__Activity__
Transcribe exactly the lines that begin the material and continue through the line containing "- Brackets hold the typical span". Leave out whatever follows.

*** Recorded information Section Begins ***

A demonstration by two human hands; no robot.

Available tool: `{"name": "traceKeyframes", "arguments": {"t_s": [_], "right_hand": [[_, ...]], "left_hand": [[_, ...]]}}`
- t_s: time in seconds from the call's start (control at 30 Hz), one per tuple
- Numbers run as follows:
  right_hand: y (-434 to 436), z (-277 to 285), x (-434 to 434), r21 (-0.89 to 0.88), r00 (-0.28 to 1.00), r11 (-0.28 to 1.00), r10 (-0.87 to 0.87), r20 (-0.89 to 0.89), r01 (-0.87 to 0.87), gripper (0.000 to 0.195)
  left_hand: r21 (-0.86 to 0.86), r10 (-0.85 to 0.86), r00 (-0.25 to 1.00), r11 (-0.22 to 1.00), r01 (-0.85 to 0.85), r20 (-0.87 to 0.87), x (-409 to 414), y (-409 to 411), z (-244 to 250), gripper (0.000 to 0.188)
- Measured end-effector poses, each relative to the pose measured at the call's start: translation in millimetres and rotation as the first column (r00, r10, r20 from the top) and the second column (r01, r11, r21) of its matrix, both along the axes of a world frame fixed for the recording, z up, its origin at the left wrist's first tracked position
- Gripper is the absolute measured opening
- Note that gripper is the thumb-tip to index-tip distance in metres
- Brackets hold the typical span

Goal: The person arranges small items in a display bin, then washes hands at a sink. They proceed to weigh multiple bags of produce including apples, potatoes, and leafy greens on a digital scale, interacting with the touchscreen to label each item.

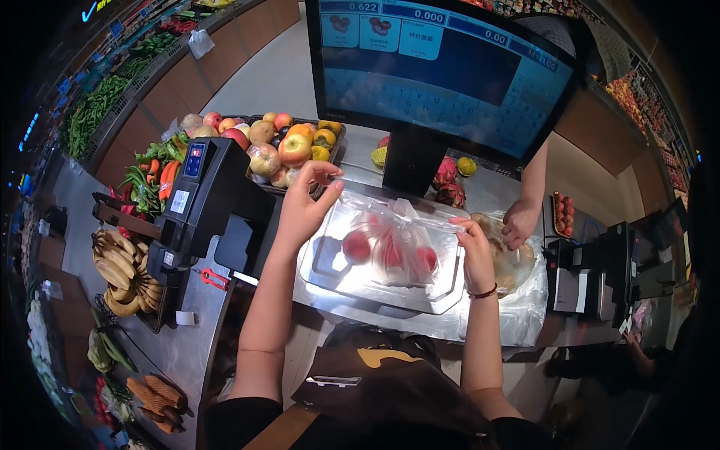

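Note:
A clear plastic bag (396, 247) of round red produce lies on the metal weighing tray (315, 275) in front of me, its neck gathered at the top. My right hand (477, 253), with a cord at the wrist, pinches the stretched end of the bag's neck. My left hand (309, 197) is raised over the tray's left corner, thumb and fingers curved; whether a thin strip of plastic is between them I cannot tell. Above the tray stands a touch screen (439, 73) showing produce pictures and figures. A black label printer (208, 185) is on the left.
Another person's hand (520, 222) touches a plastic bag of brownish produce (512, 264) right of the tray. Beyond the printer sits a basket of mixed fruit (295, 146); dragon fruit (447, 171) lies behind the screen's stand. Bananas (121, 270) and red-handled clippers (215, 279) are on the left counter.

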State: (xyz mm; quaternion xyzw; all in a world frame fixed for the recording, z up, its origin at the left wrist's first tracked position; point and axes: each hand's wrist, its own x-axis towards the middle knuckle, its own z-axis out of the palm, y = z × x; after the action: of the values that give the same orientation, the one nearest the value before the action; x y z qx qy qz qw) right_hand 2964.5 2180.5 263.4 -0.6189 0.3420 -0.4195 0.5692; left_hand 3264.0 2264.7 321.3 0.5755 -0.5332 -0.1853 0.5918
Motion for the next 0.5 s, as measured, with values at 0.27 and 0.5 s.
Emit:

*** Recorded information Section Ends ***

__Finished exercise__
A demonstration by two human hands; no robot.

Available tool: `{"name": "traceKeyframes", "arguments": {"t_s": [_], "right_hand": [[_, ...]], "left_hand": [[_, ...]]}}`
- t_s: time in seconds from the call's start (control at 30 Hz), one per tuple
- Numbers run as follows:
  right_hand: y (-434 to 436), z (-277 to 285), x (-434 to 434), r21 (-0.89 to 0.88), r00 (-0.28 to 1.00), r11 (-0.28 to 1.00), r10 (-0.87 to 0.87), r20 (-0.89 to 0.89), r01 (-0.87 to 0.87), gripper (0.000 to 0.195)
  left_hand: r21 (-0.86 to 0.86), r10 (-0.85 to 0.86), r00 (-0.25 to 1.00), r11 (-0.22 to 1.00), r01 (-0.85 to 0.85), r20 (-0.87 to 0.87), x (-409 to 414), y (-409 to 411), z (-244 to 250), gripper (0.000 to 0.188)
- Measured end-effector poses, each relative to the pose measured at the call's start: translation in millimetres and rotation as the first column (r00, r10, r20 from the top) and the second column (r01, r11, r21) of its matrix, both along the axes of a world frame fixed for the recording, z up, its origin at the left wrist's first tracked position
- Gripper is the absolute measured opening
- Note that gripper is the thumb-tip to index-tip distance in metres
- Brackets hold the typical span

The exercise calls for nothing more than this answer.